ABOUT THIS TASK: Your copy should hold exactly the lines from the beginning of the listing below through the line with "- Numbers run", without any pictures.

SUPPLIED MATERIAL:
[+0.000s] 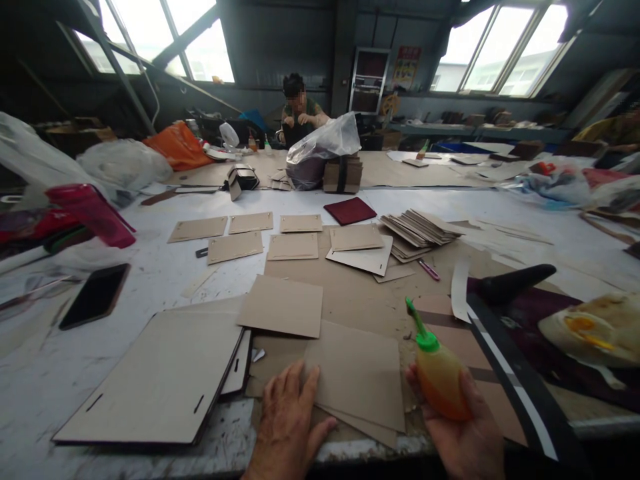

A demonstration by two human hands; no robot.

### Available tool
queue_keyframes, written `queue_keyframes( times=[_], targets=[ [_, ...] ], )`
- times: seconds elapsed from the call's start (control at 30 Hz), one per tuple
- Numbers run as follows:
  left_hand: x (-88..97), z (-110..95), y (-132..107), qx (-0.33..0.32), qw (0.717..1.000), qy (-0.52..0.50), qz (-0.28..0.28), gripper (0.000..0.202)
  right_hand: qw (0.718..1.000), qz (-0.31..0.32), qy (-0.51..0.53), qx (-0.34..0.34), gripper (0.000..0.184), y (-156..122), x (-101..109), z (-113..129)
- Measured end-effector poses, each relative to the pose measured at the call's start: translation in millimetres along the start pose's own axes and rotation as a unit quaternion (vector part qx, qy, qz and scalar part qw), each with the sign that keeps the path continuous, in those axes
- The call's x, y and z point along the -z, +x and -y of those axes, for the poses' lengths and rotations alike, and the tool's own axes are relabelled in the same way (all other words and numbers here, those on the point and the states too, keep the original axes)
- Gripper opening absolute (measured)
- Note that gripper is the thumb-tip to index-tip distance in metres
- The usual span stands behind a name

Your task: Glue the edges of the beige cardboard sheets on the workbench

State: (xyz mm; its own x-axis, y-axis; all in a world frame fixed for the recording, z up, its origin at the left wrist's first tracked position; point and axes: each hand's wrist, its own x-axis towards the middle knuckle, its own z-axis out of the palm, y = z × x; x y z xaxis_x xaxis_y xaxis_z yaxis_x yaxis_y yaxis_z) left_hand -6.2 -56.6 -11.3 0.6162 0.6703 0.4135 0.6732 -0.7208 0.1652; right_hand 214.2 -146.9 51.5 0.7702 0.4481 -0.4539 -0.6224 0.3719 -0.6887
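My left hand [287, 420] lies flat, fingers stretched out, on a small stack of brown cardboard sheets [360, 380] at the near table edge. My right hand [463, 427] is wrapped round an orange glue bottle [440, 377] with a green nozzle pointing up and to the left, just right of that stack. Another cardboard sheet [281, 305] lies a little beyond the left hand.
A large slotted board [155, 380] lies at the left, a black phone [95, 295] further left. Rows of cardboard pieces [293, 245], a fanned stack [417, 230] and a dark red cover [350, 210] lie mid-table. A person [300, 110] sits at the far side behind a plastic bag [325, 143].
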Motion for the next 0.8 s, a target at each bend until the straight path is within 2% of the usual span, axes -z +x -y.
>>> queue_keyframes(
  times=[0.07,0.13,0.27,0.33,0.4,0.57,0.67,0.8],
  targets=[
    [-1.5,-7,4,-0.008,1.000,0.000,0.003,0.054,1.000,-0.007,0.008,-0.004,0.027,0,0,0],
    [-6.0,-4,11,-0.032,0.999,-0.014,0.006,0.055,1.000,-0.008,0.017,-0.008,0.027,0,0,1],
    [-16.6,15,22,-0.168,0.980,-0.085,0.068,0.050,1.000,-0.010,0.022,-0.008,0.028,-2,-1,5],
    [-19.3,21,27,-0.189,0.969,-0.120,0.101,0.047,1.000,-0.010,0.019,-0.004,0.028,-3,-2,6],
    [-21.3,21,31,-0.164,0.969,-0.153,0.105,0.046,1.000,-0.009,0.014,-0.001,0.027,-4,-1,6],
    [-31.4,10,36,-0.106,0.968,-0.220,0.055,0.037,1.000,0.007,-0.011,-0.005,0.032,1,10,7],
    [-37.3,1,25,-0.082,0.970,-0.226,0.045,0.030,0.994,0.057,-0.095,0.019,0.038,11,24,11],
    [-40.6,-12,10,-0.076,0.947,-0.309,0.052,0.034,0.971,0.082,-0.214,0.063,0.054,22,33,20]
  ],
)
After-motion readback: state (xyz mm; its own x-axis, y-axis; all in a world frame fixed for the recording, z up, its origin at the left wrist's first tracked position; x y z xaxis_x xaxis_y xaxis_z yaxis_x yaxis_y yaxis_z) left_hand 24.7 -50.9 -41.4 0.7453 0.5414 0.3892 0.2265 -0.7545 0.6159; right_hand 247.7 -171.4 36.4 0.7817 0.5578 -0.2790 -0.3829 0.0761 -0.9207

ANSWER SECTION:
[+0.000s] 

A demonstration by two human hands; no robot.

### Available tool
queue_keyframes, written `queue_keyframes( times=[_], targets=[ [_, ...] ], )`
- times: seconds elapsed from the call's start (control at 30 Hz), one per tuple
- Numbers run as follows:

That concludes the answer to this exercise.